VideoML Glossary
Comprehensive reference of VideoML and Babulus terminology. All definitions use plain language first, with technical details available for developers.
A
Aspect Ratio
The proportional relationship between width and height of a video. Common ratios: 16:9 (widescreen, 1920×1080), 9:16 (vertical/mobile, 1080×1920), 1:1 (square, 1080×1080), 4:3 (traditional TV, 1440×1080).
Agent
An AI system or automation script that can perform tasks like drafting video scripts, generating variations, or proposing changes. Agents handle repetitive work while humans focus on approvals and creative direction.
Technical: Future feature. Currently, 'agent' refers to planned AI assistance capabilities.
Related:
C
Cue
A narration or dialogue segment within a scene. Each cue contains text that gets converted to speech using text-to-speech (TTS) providers. The duration of the generated audio determines how long the scene lasts. Think of cues as the 'script lines' for your voiceover.
Example:
<cue id="intro-1">Welcome to our product tour.</cue>
<cue id="intro-2">Let me show you the key features.</cue>
Component
A reusable UI building block for video content. Components include titles, subtitles, progress bars, lower thirds, code blocks, and more. They're similar to React components but designed specifically for video timelines.

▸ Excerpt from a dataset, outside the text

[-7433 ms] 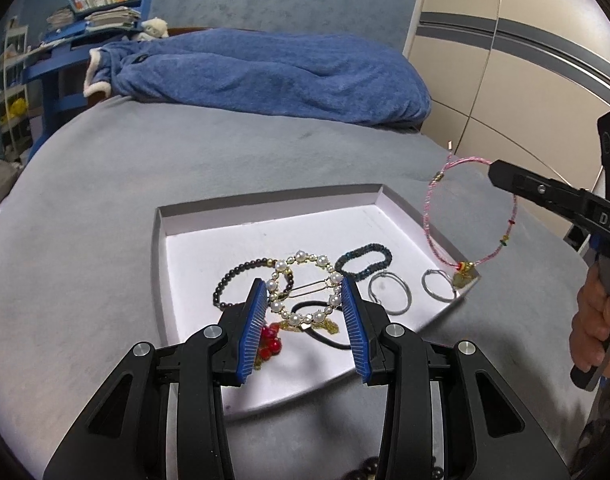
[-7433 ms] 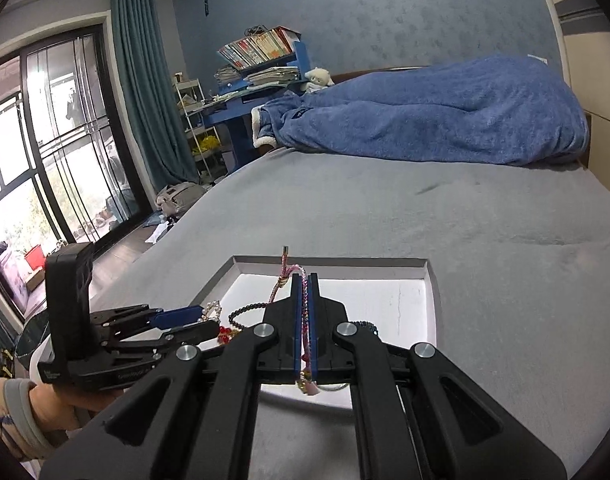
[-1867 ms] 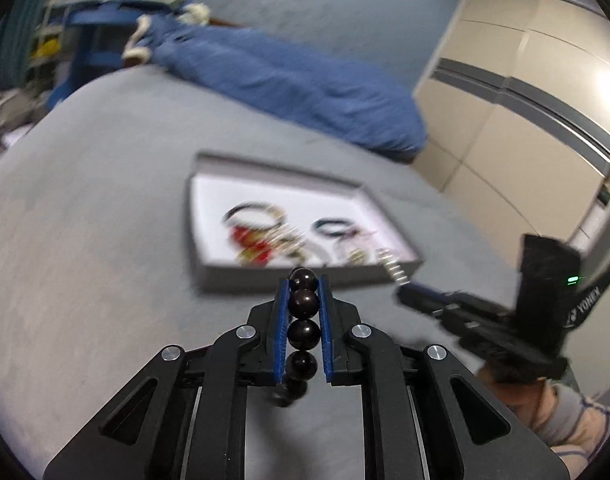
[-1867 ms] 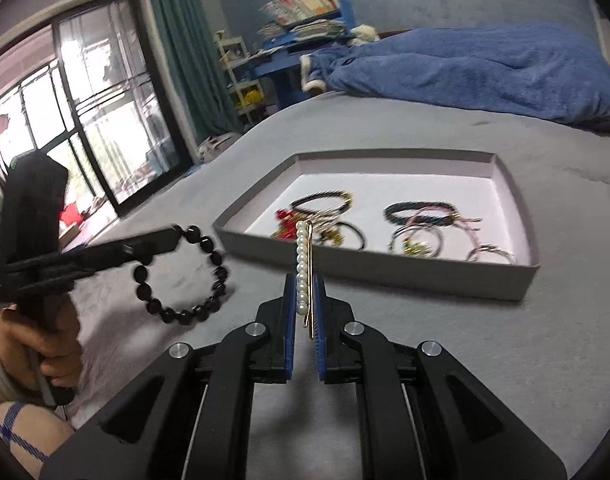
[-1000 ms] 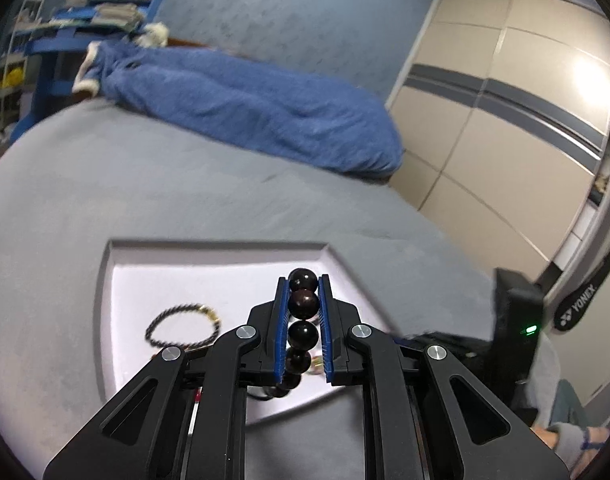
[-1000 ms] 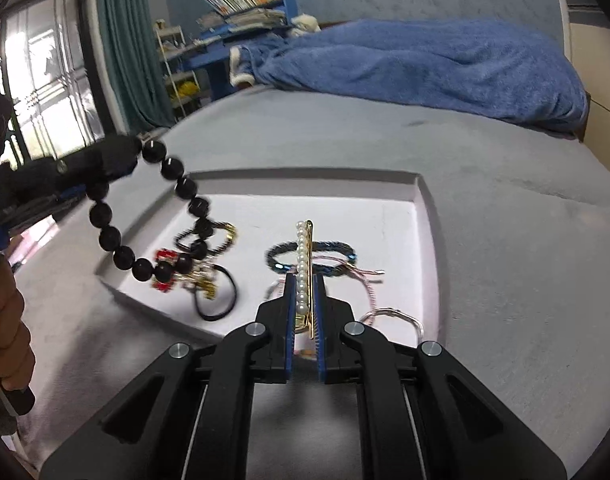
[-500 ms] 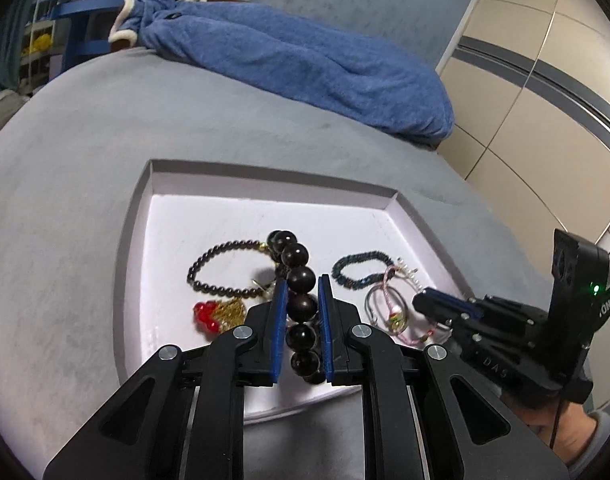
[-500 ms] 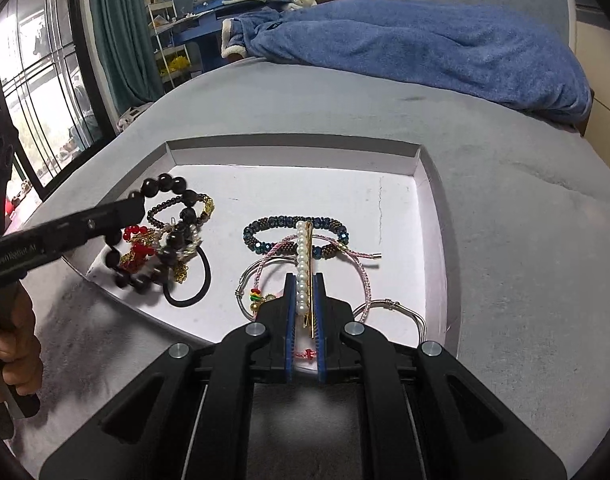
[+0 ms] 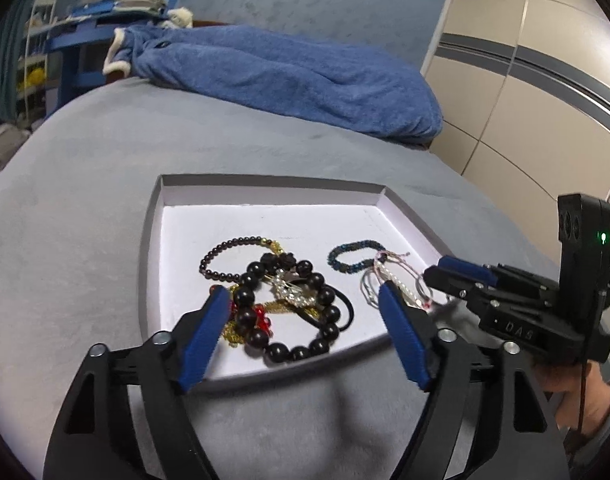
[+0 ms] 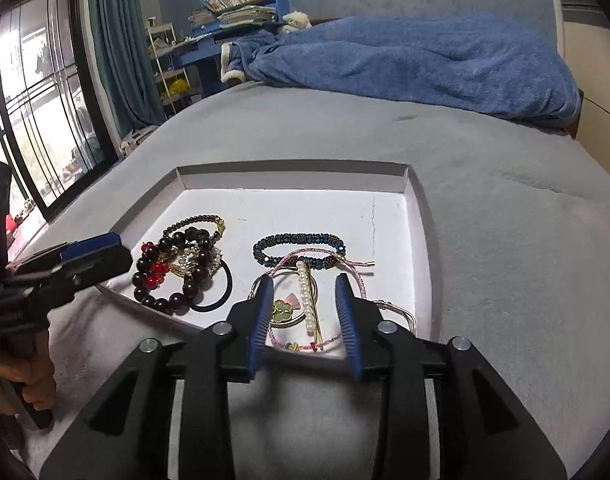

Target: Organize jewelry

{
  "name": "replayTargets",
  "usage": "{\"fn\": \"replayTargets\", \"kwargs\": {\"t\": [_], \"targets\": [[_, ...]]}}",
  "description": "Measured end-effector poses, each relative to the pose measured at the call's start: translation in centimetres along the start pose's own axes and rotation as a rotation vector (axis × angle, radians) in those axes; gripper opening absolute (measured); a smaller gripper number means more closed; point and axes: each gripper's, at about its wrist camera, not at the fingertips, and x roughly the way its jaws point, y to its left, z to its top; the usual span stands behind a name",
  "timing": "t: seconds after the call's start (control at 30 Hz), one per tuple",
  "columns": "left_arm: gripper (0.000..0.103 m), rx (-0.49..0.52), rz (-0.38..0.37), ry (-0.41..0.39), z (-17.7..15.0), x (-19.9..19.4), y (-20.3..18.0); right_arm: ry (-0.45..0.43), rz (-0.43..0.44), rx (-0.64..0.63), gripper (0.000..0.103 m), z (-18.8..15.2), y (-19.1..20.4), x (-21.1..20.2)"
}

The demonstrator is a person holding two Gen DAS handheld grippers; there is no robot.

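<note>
A shallow white tray lies on the grey bed cover and holds several bracelets. My left gripper hangs over its near edge, its jaws opening wide. The black bead bracelet lies loose in the tray below, on a red and gold piece, touching neither pad. In the right wrist view my right gripper is also opening over the tray. The pearl hair pin rests flat between its pads, clear of both, on a pink cord bracelet. The left gripper shows at the tray's left rim.
Also in the tray are a blue bead bracelet, a thin dark bead bracelet, a black hair tie and a silver bangle. A blue blanket lies at the bed's far end. A wardrobe stands right, a window left.
Both grippers have opened. The black bead bracelet dropped from the left jaws into the tray, and the pearl pin fell from the right jaws onto the pink cord bracelet.
</note>
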Motion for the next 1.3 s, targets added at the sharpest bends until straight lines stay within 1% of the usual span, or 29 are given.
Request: {"fn": "replayTargets", "kwargs": {"t": [0.03,0.07,0.13,0.2,0.27,0.37,0.43,0.53,0.63,0.7,0.8,1.03,1.17,1.3], "targets": [[0.079,0.006,-0.005,0.000,-0.2,-0.2,-0.1,-0.006,0.001,0.007,0.047,-0.1,0.0,-0.3],[0.081,0.009,-0.008,-0.002,-0.3,-0.3,-0.2,-0.010,0.003,0.013,0.050,-0.2,0.0,-0.5],[0.085,0.017,-0.017,-0.013,-0.6,-0.8,-0.3,-0.018,0.004,0.022,0.050,-0.6,-0.1,-1.0],[0.092,0.020,-0.014,-0.031,-0.8,-1.3,-0.3,-0.028,0.004,0.022,0.053,-0.9,-0.1,-1.5],[0.094,0.021,-0.005,-0.045,-0.9,-1.7,-0.3,-0.044,0.004,0.022,0.063,-1.4,-0.1,-2.1],[0.096,0.035,0.013,-0.057,-1.3,-2.4,-0.5,-0.077,0.003,0.026,0.076,-2.1,-0.1,-3.3],[0.097,0.047,0.035,-0.076,-1.9,-3.0,-0.6,-0.096,0.005,0.030,0.082,-2.8,0.1,-4.1],[0.098,0.064,0.056,-0.104,-2.3,-3.8,-0.8,-0.122,0.011,0.022,0.085,-3.5,0.4,-5.1],[0.098,0.080,0.078,-0.139,-2.7,-4.8,-1.0,-0.161,0.010,-0.004,0.093,-4.1,1.2,-6.3],[0.098,0.089,0.093,-0.154,-3.0,-5.3,-1.3,-0.176,0.011,-0.023,0.095,-4.3,1.8,-6.7],[0.098,0.096,0.104,-0.151,-3.6,-5.6,-1.4,-0.177,0.012,-0.029,0.097,-4.9,2.3,-7.1],[0.098,0.102,0.144,-0.174,-5.1,-6.6,-1.7,-0.183,-0.008,-0.040,0.097,-6.5,3.1,-7.8],[0.098,0.107,0.149,-0.181,-5.2,-6.9,-1.8,-0.185,-0.020,-0.045,0.097,-7.0,3.5,-8.0],[0.098,0.111,0.152,-0.168,-5.2,-6.6,-1.9,-0.199,-0.025,-0.062,0.097,-7.0,3.8,-8.2]]}}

Technical: Components are implemented as Web Components (custom HTML elements with hyphenated names).
Example:
<title-slide title="Welcome" subtitle="Let's get started" />
<lower-third name="Jane Doe" title="CEO" />
<progress-bar position="bottom" />
Related:
D
Duration
The length of time an element plays, specified in seconds (s) or frames (f). Duration can be set explicitly (duration='5s') or calculated automatically from child elements or generated audio.
Example:
<!-- Explicit duration -->
<scene duration="5s">...</scene>
<!-- Auto-calculated from audio -->
<scene>
<cue>This text will be converted to audio, and the scene duration will match the audio length.</cue>
</scene>
Related:
Deterministic
Producing the same output every time given the same inputs. Babulus videos are deterministic: the same VideoML script always generates the same video. This makes approvals meaningful and iterations predictable.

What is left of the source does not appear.